Nihat’ın eşi karakola geliyormuş, “Yapacak bir şey yok” demiş ama yine de geleceğim diye tutturmuş. İsmet, Aynur’u aramak istememiş, “Şimdi o da kalkar buralara gelir, bir de onunla uğraşmayayım” dedi.

Üniforması çok yeni ve parlak bir genç adam odadan içeri girdi. Yanında elinde bir diz üstü bilgisayar ile gözlüklü bir kadın polis vardı. Genç adam, komiser yardımcısı herhalde, subayların rütbeleri gibi apoletlerinde yıldız var ama çok yok, sadece bir yıldız var. Sanırım komiser olmak için iki, baş komiser olmak için de üç yıldız gerekiyor. Kadın polise dosya numarası ve tarihi söyledi. Sonra bize dönerek; “Benim adım Tayyar Akkuş, komiser yardımcısıyım. Hakkınızda Akpınar Köyü muhtarı, Şahap Bakan tarafından ‘para vererek seçmen oyu satın alma, seçmeni etki altında bırakma’ sebebi ile şikâyet var, ifadelerinizi almak durumundayım.”

“Seher hHnım başlayalım. Kimlikleri tespit edelim. Nüfus kağıtlarınız lütfen.”

Herkes nüfus kağıtlarını çıkardı. Masanın üzerine koydu. Genç komiser yardımcısı başladı sesli sesli okumaya. 4890902034 T.C. Kimlik No’lu Poyraz Yıldız, baba adı Salih, anne adı Zeynep, doğum yeri, Sinop Gerze, doğum tarihi 21.08.1984, adresi Meydan Mah. Hastane Caddesi No:23 Burak Anadolu Lisesi Biyoloji öğretmeni…”

Diğerlerini de aynı şekilde yazdıktan sonra, Komiser yardımcısı Tayyar;

“Akpınar Köyü sınırları içinde geceleri bir küçük testi içine 500 TL koyarak seçimlerde kişileri hangi partiye oy verecekleri hakkında ikna etmeye çalıştınız mı?”

“Yok komiserim, Tayyar Bey, durum öyle sizin bildiğiniz gibi değil. O testi, sadaka taşı, biz o parayı ihtiyacı olan insanlar için koyuyoruz. On kişilik öğretmen gurubumuz var, herkes bir zarfın içine 50 lira koyuyor, bu para ile o anda ilçede kimin ihtiyacı varsa gizliden onun kapısına bu parayı bırakıyoruz. İçinde herhangi bir bilgi yok, emir yok. Zarfın içinde para var, zarfın üzerinde de ‘İhtiyacın varsa kullan yoksa başka birinin ihtiyacı olur, parayı içinde bırak’ yazıyor. Sadece para var.”

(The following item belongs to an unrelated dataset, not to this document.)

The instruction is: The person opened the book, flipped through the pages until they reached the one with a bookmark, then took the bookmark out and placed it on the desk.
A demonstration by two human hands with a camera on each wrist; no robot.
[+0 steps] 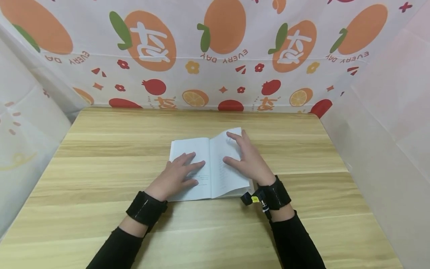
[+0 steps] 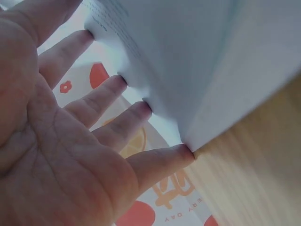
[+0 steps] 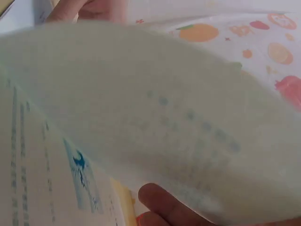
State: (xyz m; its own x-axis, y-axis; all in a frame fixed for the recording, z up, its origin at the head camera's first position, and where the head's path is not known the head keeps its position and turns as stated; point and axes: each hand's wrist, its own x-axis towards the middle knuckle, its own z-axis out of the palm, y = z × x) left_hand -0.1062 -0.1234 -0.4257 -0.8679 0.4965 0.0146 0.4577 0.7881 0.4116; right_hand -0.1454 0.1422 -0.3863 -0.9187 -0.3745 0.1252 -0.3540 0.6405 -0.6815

Kadın polis yüzüme baktı. “Nasıl yani?” der gibiydi. Devam edecektim ki genç komiser söze girdi.

“Peki bu kişiler kimlerdir? Bir dernek misiniz? Siyasi bir cemaat mısınız? Rotary, Mason locası mısınız?”

“Hayır hayır, herhangi bir siyasi gurubu veya cemaati temsil etmiyoruz. Rotary veya Mason locası da değiliz. Amacımız yardıma ihtiyacı olan insanlara yardım etmek ama kimliğimizi ortaya koymamak. Yardımı herhangi bir amaç için vermiyoruz. Zaten biz üçümüz bu şehirde değil, kendi memleketlerimiz de oy kullanıyoruz, öyle parayla oy satın alacak olsak kendimizi de bu ilçeye yazdırmaz mıydık?”

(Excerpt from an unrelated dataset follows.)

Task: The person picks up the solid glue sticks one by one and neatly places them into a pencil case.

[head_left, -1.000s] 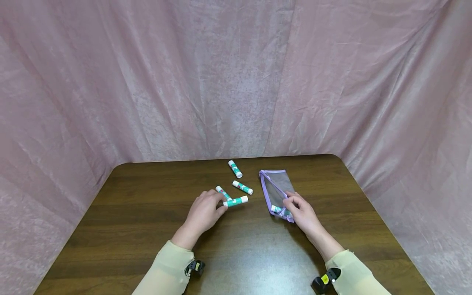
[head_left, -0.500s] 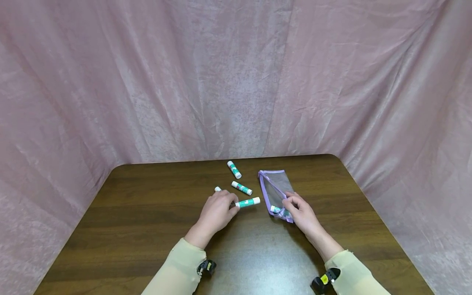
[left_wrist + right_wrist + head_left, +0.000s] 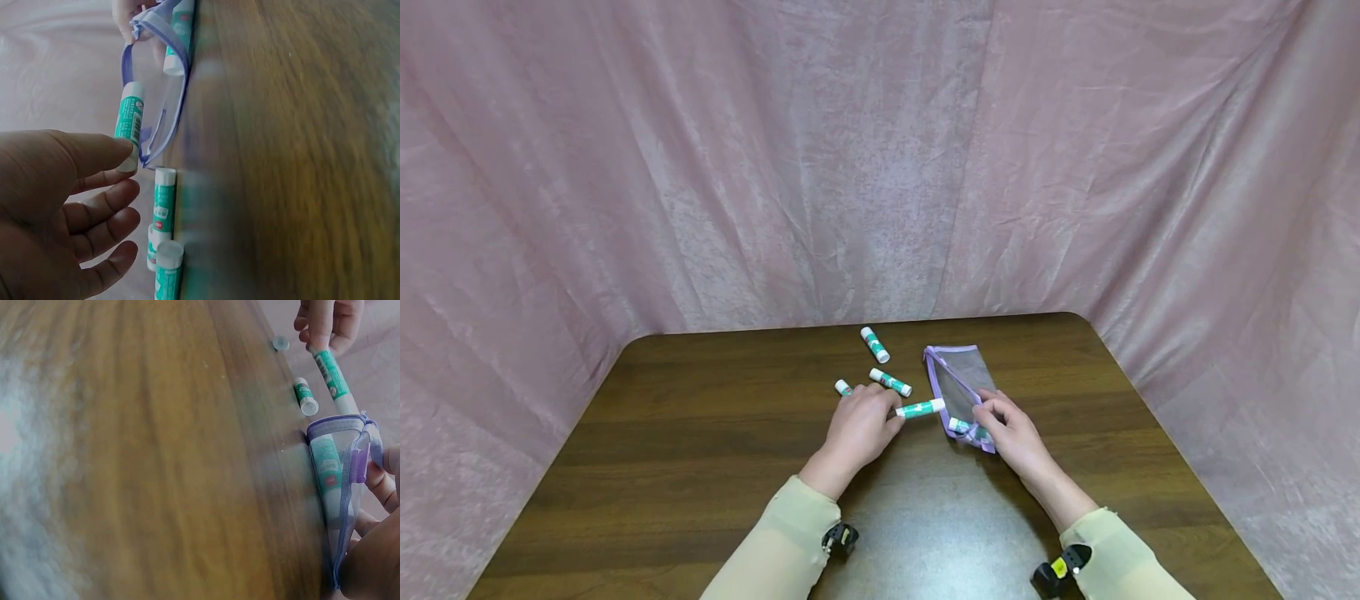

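Observation:
My left hand [image 3: 861,427] pinches a green-and-white glue stick [image 3: 917,410] by one end, between thumb and fingers. The stick's far white end is at the mouth of a grey mesh zip pouch [image 3: 968,367] with purple edging. From the right wrist view, that stick [image 3: 333,378] tilts above the pouch's opening; whether its tip is inside, I cannot tell. The right hand [image 3: 1018,435] grips the pouch's purple edge and holds its mouth apart. Another glue stick [image 3: 326,465] lies inside, seen through the mesh.
Three loose glue sticks lie on the brown wooden table [image 3: 700,450]: one [image 3: 874,344] near the back edge, one [image 3: 891,382] in front of it, and one [image 3: 843,387] partly hidden behind my left hand. A pink curtain [image 3: 850,167] hangs behind the table.
The left hand has moved right with the glue stick, from beside the loose sticks to the pouch's mouth. My right hand and the pouch have stayed nearly still.

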Action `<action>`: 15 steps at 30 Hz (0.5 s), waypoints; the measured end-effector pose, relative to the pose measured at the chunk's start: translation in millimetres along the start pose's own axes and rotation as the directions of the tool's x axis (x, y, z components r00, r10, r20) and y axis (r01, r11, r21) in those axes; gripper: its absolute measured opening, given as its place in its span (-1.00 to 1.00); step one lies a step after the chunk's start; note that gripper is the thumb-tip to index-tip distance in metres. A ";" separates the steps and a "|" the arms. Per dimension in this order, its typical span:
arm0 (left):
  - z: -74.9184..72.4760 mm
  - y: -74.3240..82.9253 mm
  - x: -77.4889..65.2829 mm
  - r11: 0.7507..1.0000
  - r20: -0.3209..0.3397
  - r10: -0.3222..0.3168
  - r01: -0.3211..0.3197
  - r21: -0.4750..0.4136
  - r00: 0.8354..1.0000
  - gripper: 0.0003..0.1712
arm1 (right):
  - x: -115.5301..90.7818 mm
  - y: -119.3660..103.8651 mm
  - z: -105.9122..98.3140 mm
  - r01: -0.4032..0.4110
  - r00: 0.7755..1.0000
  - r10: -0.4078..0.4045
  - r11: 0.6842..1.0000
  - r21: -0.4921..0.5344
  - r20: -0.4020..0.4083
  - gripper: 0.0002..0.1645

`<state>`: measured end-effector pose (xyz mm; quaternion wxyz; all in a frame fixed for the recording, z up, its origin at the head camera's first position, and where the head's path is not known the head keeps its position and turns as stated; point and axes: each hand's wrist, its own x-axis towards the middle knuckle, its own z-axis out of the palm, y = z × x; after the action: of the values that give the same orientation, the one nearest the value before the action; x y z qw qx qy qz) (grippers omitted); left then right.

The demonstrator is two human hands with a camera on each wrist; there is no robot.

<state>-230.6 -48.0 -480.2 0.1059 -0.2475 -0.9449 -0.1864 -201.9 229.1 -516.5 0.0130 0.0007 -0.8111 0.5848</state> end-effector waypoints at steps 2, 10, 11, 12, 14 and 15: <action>2.0 1.9 1.8 1.000 -0.007 0.006 -0.006 0.007 1.000 -0.85 | 0.0 -0.1 -0.1 0.001 1.000 -0.001 1.000 -0.001 0.002 -0.67; 14.4 8.0 10.0 1.000 -0.003 0.002 -0.002 0.015 1.000 -0.84 | 0.1 -0.2 0.7 0.006 1.000 -0.006 1.000 -0.017 0.000 -0.68; 15.8 9.1 10.8 1.000 0.003 -0.004 0.004 0.013 1.000 -0.84 | 0.0 -0.5 0.7 0.006 1.000 -0.006 1.000 -0.016 -0.001 -0.68; 17.1 10.2 11.5 1.000 0.009 -0.008 0.008 0.013 1.000 -0.84 | 0.0 -0.6 0.7 0.006 1.000 -0.006 1.000 -0.017 -0.002 -0.68; 19.2 12.6 12.6 1.000 0.020 -0.014 0.014 0.010 1.000 -0.85 | -0.7 -1.9 0.4 0.006 1.000 -0.006 1.000 -0.012 -0.006 -0.67; 20.1 14.0 13.2 1.000 0.026 -0.015 0.015 0.011 1.000 -0.86 | -0.8 -2.0 0.4 0.006 1.000 -0.006 1.000 -0.013 -0.007 -0.67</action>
<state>-237.0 -22.9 -490.4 0.0934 -0.2423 -0.9490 -0.1790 -201.1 228.1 -514.7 0.0174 0.0011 -0.8147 0.5796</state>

“Peki bu örgüt ya da cemaatinizde kaç kişi bulunuyor?”

“Bakın komiserim tekrarlıyorum ne örgütüz ne de cemaat. Sadece on öğretmenden oluşan bir gurubuz. Üçümüz Anadolu Lisesi’ndeniz, üç de kadın arkadaşımız var, iki İmam Hatip Lisesi öğretmeni, iki de Akşam Sanat Lisesi öğretmeni var. Hepimiz yardım sever insanlarız.”

“Ne şekilde para temin ediyorsunuz ve parayı verdiğiniz kişileri nasıl seçiyorsunuz?”

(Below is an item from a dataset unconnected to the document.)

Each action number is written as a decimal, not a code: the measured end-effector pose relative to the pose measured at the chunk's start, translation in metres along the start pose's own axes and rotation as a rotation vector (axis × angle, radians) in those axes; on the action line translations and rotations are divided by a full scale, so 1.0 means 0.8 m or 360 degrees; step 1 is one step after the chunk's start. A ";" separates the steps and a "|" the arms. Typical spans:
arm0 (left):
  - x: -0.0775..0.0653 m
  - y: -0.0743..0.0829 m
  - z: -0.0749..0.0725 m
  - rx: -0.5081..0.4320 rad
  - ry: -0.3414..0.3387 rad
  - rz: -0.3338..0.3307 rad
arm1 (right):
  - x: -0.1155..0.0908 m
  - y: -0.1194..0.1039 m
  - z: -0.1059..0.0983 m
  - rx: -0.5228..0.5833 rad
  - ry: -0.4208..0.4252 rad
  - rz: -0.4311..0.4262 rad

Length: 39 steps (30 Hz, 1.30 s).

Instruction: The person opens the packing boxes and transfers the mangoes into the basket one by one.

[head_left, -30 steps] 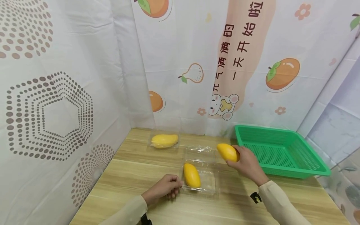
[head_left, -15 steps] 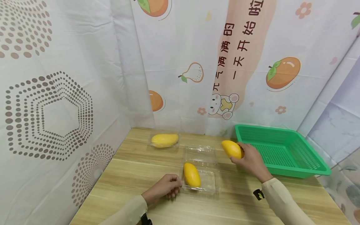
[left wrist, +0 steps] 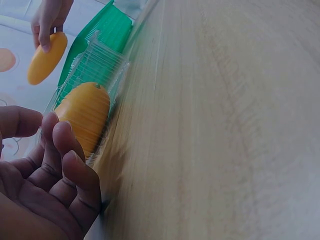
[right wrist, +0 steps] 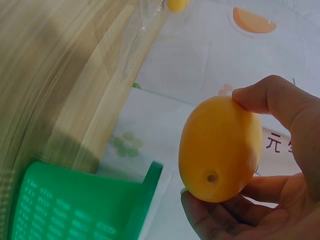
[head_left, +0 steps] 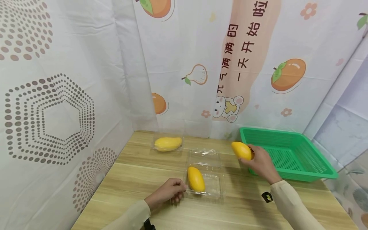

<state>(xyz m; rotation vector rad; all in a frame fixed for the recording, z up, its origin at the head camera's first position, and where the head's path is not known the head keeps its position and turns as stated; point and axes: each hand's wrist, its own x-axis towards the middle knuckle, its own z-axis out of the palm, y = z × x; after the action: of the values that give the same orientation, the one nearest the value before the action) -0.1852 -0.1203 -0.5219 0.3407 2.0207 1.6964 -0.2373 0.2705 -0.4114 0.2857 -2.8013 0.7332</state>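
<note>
My right hand grips a yellow mango above the table, by the left end of the green basket. In the right wrist view the thumb and fingers hold this mango from opposite sides, its stem spot showing. An open clear plastic clamshell box lies mid-table, lid folded back. Inside its left half sits a second mango. My left hand pinches the box's near left edge between thumb and index finger; the left wrist view shows the other fingers loosely curled.
At the back left, another clear box holds a paler mango. The green basket takes up the right rear of the wooden table. Printed curtains hang along the back and left.
My right hand has carried its mango to the right and slightly up, from beside the box lid to the basket's left end. My left hand and the box have stayed put.
</note>
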 end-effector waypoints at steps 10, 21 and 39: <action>0.000 -0.001 0.001 -0.0015 0.0013 -0.0004 | 0.001 0.015 -0.007 -0.0014 0.0008 0.0024; -0.001 -0.001 0.002 -0.0042 0.0017 -0.0010 | -0.001 0.034 -0.014 0.0007 0.0009 0.0078; -0.001 0.001 0.002 -0.0050 0.0017 0.0005 | -0.004 0.078 -0.020 0.0040 -0.0018 0.0194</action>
<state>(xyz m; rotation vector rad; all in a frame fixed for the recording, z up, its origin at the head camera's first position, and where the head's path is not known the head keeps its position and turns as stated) -0.1837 -0.1189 -0.5213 0.3252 2.0000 1.7334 -0.2468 0.3321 -0.4268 0.1244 -2.8425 0.7958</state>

“Dedim ya size, hepimiz öğretmeniz. Öğrencilerimiz kendi başlarından geçen kötü şeyleri veya duydukları şeyleri bize aktarıyorlar. Bir iki arkadaş gidip bunu doğruluyor. Bunlar genelde iş kazası geçirmiş, trafik kazası geçirmiş veya işten atılmış, işsiz kalmış insanlara sadece o durumu atlatabilecek kadar bir yardım. Öğretmenler kendi aralarında ellişer lira para topluyorlar 500 lirayı bir zarfa koyup bir testinin içinde ve ihtiyacı olanın kapısına bırakılıyor. Para koyduğumuz testi, bir nevi sadaka taşı.”

“Peki neden bir dernek kurarak veya ilçedeki diğer derneklere yardım ederek bunu yapmıyorsunuz? Ve bu fikir kimden çıktı?”

“Bu fikir tamamen benden çıktı ve arkadaşlarım beni destekledi, onlara şimdi de teşekkür ederim. Ben İstanbulluyum, şehrin çeşitli yerlerinde “sadaka taşı” vardır. Ben de merak edip sormuştum. Bir cami imamı anlatmıştı. Osmanlı zamanında, öyle camiler için para falan toplanmazdı, zaten devlet camilerin her türlü bakım ve ihtiyaçları için gerekli parayı ayırırdı. Aslında bugün de böyle, Diyanet işleri Başkanlığı’nın bütçesinden cami bakım ve onarımı ile görevlilerinin ödenekleri bu bütçeden karşılanıyor. Osmanlı zamanında camilerin dışına veya sokak başlarına sadaka taşları konurmuş, camiye giren çıkan veya alışverişte parası artan bu sadaka taşlarının içine para koyarlarmış, akşamları ihtiyacı olanlar, kimse görmeden gelir, bu taşın içindeki paranın ihtiyacı kadar olanını alırmış. Ama asla tüm parayı almazmış, ondan sonra biri gelir ihtiyacı olur diye. Kalmadı böyle güzel adetler artık. ‘Şimdi bıraksan buraya parayı, başında bir hayırsız bekler, cebindekini bile alır’ diye anlatmıştı. Ben de bunu ne derneklerin himayesine bırakalım ne de tercihlerine bırakalım istedim. Çünkü derneklerde mutlaka bir siyasi görüş içinde oluyorlar, biz bir cemaat bir siyasi görüş içinde olmamak için bu yolu seçtik, hem herhangi bir zararı da yok.”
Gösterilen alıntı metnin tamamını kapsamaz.